**TASK ITEM**.
Start at the line below containing "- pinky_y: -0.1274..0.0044" and stop at the line containing "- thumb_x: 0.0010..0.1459". Repeat every line of that stretch exactly, and nothing outside it.

**SUPPLIED INFORMATION**.
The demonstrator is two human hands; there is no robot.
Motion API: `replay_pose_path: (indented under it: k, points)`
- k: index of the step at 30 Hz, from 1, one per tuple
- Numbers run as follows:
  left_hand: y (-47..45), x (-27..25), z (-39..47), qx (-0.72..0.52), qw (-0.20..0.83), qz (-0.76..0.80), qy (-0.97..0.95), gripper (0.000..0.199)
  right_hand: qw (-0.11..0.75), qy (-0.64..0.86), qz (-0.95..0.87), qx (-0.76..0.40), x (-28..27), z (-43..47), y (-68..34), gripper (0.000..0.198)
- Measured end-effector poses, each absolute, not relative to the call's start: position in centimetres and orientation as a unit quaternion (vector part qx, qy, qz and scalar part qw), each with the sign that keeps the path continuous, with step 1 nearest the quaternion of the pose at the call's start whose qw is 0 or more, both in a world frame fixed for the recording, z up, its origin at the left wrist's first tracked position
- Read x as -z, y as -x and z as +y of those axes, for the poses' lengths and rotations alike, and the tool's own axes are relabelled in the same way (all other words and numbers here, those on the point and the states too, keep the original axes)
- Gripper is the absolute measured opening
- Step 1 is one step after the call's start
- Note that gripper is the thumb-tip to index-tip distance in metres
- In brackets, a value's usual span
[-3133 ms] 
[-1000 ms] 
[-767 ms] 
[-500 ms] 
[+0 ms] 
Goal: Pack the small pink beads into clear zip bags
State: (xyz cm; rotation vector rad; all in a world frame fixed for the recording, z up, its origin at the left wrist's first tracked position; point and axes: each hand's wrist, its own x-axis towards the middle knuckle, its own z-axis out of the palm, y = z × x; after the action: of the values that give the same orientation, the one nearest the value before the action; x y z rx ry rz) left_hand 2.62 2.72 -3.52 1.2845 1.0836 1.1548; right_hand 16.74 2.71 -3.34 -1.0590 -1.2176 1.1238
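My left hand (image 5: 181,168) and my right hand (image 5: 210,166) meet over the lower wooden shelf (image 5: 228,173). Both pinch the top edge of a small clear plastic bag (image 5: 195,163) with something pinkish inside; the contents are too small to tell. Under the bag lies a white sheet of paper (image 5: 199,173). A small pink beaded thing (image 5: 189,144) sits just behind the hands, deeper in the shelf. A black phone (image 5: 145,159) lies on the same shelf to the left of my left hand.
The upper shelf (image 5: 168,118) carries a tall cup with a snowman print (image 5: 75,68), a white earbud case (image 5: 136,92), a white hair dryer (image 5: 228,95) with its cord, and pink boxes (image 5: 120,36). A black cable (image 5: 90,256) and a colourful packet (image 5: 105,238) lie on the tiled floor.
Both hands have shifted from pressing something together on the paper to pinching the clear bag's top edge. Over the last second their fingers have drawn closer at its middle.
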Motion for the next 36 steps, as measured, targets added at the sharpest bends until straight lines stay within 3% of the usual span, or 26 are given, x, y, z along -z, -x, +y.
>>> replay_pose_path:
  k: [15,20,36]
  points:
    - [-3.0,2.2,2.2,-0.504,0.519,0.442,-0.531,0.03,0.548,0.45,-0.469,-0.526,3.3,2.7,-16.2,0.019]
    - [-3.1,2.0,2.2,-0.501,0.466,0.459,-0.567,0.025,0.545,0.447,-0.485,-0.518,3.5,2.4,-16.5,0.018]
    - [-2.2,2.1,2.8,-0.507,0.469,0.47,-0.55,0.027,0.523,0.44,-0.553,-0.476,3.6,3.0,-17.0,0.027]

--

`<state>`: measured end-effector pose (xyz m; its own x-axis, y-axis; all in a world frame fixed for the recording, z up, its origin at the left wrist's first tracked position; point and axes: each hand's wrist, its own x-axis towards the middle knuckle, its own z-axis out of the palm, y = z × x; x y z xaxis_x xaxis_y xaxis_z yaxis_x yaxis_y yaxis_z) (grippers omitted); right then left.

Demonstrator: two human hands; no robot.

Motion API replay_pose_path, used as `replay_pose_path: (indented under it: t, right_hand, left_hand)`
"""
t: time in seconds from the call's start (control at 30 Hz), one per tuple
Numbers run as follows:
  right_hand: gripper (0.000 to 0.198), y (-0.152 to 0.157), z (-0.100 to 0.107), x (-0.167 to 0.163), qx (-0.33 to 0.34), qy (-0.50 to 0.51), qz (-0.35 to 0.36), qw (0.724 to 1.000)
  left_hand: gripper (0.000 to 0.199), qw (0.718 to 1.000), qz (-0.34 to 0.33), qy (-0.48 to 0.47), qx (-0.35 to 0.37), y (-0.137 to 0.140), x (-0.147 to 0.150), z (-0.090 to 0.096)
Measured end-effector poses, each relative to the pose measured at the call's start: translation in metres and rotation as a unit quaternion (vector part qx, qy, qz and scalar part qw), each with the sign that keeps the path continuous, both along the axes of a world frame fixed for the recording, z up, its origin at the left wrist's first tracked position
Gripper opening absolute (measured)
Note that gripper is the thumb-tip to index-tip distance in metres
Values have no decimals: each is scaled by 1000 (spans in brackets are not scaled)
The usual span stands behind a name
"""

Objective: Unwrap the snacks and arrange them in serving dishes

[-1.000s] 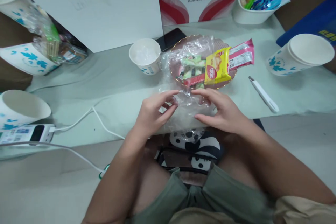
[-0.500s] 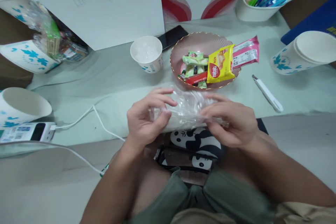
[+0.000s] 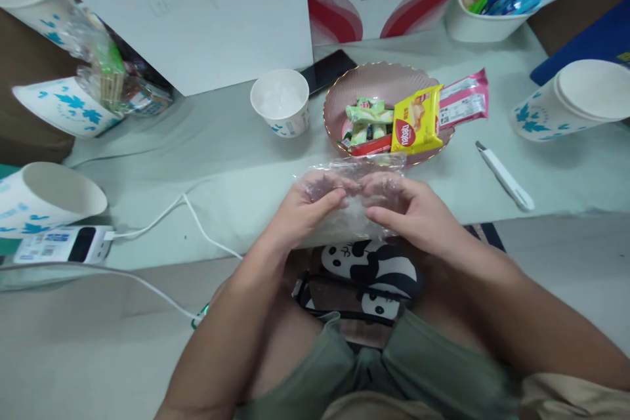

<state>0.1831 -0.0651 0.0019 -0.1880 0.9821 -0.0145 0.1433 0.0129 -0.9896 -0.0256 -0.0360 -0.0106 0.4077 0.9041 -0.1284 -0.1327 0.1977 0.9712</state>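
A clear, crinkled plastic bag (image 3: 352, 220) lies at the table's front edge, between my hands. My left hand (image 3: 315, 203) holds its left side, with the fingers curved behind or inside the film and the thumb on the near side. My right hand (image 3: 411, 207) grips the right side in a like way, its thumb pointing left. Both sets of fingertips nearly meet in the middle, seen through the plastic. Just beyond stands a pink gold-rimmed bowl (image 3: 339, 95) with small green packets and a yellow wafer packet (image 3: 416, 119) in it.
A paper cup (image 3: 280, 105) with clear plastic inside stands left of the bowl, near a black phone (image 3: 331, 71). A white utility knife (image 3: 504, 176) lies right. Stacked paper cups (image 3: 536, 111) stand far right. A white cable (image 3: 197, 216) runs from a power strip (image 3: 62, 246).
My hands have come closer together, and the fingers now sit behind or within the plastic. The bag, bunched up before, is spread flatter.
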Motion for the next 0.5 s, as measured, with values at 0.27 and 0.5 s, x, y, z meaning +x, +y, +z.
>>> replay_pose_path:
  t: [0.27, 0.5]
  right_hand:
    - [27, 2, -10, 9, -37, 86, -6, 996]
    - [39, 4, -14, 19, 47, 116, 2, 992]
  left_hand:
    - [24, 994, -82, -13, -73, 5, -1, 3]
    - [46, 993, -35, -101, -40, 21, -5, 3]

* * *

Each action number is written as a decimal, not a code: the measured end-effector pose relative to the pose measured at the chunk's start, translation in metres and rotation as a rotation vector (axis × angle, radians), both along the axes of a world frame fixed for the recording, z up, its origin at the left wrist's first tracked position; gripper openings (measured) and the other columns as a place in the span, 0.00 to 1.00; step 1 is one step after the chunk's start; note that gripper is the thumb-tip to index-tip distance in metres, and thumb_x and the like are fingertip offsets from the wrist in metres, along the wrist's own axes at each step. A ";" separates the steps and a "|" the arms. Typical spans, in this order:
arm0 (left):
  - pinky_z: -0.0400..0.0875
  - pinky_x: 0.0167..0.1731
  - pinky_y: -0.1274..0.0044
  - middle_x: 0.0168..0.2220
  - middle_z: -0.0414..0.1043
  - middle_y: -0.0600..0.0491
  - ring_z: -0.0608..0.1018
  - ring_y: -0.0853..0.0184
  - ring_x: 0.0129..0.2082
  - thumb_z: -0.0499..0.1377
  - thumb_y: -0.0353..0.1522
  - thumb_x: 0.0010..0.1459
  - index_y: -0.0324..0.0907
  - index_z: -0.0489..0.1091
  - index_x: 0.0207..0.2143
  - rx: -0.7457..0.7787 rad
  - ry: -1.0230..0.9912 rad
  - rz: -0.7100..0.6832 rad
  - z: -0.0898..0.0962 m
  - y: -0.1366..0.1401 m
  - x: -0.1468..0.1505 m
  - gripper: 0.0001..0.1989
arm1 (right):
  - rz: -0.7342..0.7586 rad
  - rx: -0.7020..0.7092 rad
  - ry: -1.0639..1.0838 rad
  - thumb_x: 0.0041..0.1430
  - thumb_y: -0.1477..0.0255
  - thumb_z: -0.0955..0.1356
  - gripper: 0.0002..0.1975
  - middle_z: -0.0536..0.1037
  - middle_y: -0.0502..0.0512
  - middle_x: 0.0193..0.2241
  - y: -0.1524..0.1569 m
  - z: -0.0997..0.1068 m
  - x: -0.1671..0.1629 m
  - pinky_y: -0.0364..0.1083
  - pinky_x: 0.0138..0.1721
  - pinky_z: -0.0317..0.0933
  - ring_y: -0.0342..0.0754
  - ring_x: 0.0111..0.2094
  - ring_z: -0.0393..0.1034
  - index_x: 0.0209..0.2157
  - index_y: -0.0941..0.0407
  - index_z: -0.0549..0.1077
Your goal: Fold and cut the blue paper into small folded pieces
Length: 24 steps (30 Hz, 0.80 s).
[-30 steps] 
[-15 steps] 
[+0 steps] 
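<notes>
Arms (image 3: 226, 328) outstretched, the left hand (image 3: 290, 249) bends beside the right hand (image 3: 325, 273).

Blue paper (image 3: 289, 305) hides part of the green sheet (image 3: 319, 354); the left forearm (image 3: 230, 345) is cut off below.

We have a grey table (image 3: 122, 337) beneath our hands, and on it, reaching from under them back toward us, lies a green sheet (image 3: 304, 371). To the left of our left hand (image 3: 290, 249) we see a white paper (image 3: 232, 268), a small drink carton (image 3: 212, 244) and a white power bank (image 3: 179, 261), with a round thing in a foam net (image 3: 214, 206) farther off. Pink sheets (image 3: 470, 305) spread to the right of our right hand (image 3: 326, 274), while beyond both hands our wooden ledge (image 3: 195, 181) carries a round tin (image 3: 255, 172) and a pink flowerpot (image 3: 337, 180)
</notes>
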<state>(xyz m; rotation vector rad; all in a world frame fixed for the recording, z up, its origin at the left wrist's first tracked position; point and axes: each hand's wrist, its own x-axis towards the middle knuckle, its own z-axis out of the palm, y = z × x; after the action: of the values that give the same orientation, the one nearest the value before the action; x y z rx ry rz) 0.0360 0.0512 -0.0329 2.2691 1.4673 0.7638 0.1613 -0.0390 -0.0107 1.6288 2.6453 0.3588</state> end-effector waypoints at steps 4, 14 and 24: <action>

**RESULT FOR THIS EXERCISE**.
  - pinky_y: -0.1274..0.0044
  - middle_x: 0.0168..0.2220
  - middle_z: -0.0414..0.1043
  - middle_y: -0.0600..0.0491
  - ring_z: -0.0608..0.1018
  - ring_y: -0.0853..0.0184
  - ring_x: 0.0129..0.2082
  - thumb_z: -0.0499..0.1377
  - thumb_y: -0.0353..0.1522
  - thumb_x: 0.0010..0.1459

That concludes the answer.